→ Work to be completed
Find all lines in the records that include the word "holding", and copy them out.

→ Material for this exercise
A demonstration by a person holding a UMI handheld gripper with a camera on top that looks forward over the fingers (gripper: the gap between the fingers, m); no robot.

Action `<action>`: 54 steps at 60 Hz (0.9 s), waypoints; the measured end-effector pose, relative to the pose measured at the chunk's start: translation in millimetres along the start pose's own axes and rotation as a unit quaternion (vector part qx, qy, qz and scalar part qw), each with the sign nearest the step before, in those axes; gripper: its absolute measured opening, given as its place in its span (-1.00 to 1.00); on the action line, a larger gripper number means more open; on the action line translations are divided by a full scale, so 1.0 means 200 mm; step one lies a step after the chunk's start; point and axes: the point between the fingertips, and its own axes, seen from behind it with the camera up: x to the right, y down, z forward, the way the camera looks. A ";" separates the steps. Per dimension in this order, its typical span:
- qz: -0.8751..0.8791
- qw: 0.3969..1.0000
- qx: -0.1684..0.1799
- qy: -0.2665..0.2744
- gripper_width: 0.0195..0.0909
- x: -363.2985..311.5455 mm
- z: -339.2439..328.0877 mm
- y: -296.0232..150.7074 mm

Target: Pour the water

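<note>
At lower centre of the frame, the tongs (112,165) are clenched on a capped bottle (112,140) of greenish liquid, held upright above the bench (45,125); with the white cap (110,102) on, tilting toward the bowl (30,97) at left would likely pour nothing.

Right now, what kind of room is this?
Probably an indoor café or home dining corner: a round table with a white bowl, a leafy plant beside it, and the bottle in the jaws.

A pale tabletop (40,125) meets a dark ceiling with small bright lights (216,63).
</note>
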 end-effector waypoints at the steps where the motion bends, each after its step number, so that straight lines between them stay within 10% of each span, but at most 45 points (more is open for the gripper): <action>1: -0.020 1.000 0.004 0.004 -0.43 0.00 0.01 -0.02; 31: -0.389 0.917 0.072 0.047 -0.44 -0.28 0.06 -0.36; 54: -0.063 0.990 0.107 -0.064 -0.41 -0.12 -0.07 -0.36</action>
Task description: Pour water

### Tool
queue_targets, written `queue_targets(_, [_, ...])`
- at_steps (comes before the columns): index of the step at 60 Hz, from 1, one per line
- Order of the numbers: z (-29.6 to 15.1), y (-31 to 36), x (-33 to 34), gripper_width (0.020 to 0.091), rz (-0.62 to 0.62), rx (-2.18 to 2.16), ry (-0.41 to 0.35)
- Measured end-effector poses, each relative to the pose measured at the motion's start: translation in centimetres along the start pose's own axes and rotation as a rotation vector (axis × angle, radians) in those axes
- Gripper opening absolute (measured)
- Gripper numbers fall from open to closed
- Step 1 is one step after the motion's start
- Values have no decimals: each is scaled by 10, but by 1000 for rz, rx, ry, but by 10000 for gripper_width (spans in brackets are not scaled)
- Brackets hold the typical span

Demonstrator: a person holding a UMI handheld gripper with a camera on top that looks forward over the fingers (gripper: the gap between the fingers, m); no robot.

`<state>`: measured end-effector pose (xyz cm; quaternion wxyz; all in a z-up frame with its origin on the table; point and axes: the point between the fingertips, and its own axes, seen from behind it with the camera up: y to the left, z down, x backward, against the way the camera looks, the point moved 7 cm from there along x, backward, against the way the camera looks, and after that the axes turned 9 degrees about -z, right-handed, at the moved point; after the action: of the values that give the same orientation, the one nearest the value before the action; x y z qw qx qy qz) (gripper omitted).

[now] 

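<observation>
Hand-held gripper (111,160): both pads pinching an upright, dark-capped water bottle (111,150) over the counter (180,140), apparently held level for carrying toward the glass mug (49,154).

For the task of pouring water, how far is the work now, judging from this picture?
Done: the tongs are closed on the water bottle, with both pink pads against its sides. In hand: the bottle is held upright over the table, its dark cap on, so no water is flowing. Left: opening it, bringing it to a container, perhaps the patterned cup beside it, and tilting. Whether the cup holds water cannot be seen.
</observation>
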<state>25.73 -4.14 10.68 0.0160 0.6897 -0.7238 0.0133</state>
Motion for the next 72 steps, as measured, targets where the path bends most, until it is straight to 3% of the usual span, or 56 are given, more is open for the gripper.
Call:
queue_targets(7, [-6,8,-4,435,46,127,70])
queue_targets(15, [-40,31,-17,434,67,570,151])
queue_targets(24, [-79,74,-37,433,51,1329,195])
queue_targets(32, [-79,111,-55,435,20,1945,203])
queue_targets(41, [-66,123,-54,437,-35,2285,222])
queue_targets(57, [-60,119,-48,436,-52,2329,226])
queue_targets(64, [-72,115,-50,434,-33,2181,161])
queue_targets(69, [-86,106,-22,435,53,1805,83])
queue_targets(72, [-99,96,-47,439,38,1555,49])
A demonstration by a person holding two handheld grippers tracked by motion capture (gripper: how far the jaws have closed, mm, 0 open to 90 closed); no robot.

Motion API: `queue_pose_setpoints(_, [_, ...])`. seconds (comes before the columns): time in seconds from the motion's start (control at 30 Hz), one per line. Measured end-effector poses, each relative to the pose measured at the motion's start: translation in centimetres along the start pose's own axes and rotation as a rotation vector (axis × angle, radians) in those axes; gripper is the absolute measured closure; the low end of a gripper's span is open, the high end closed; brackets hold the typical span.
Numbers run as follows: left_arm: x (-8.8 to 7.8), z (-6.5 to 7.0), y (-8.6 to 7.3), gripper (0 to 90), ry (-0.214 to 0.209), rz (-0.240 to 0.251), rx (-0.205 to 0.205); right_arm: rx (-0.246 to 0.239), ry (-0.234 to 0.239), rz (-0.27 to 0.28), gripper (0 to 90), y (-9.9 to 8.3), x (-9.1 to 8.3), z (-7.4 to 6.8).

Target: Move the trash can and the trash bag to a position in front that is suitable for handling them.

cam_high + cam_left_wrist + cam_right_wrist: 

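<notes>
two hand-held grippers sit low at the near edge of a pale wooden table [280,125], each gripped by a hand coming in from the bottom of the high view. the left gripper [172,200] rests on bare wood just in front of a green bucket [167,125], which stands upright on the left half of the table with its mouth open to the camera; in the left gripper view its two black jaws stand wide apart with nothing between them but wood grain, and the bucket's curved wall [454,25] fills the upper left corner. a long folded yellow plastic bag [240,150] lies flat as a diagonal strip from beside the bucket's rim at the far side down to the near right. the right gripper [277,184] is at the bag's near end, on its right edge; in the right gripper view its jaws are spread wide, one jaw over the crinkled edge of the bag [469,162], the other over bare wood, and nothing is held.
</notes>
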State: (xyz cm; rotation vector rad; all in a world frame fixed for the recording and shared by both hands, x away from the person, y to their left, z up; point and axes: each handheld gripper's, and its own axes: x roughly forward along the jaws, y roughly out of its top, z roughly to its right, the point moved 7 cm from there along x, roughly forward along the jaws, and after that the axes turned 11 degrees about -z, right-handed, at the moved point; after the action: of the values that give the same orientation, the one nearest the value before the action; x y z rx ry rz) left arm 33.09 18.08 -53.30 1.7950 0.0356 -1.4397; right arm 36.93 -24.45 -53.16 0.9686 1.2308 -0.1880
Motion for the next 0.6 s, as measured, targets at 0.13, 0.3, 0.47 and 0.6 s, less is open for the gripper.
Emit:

→ Result
A demonstration by a person holding a UMI handheld gripper with a camera on top that looks forward over the fingers (gripper: the gap between the fingers, m); no robot.
Demonstrator: a person holding a UMI handheld gripper with a camera on top that looks forward over the fingers (gripper: the gap between the fingers, m); no robot.
A demonstration by a person holding two handheld grippers tracked by motion capture (gripper: how far the jaws have closed, mm, 0 open to 90 closed); no robot.

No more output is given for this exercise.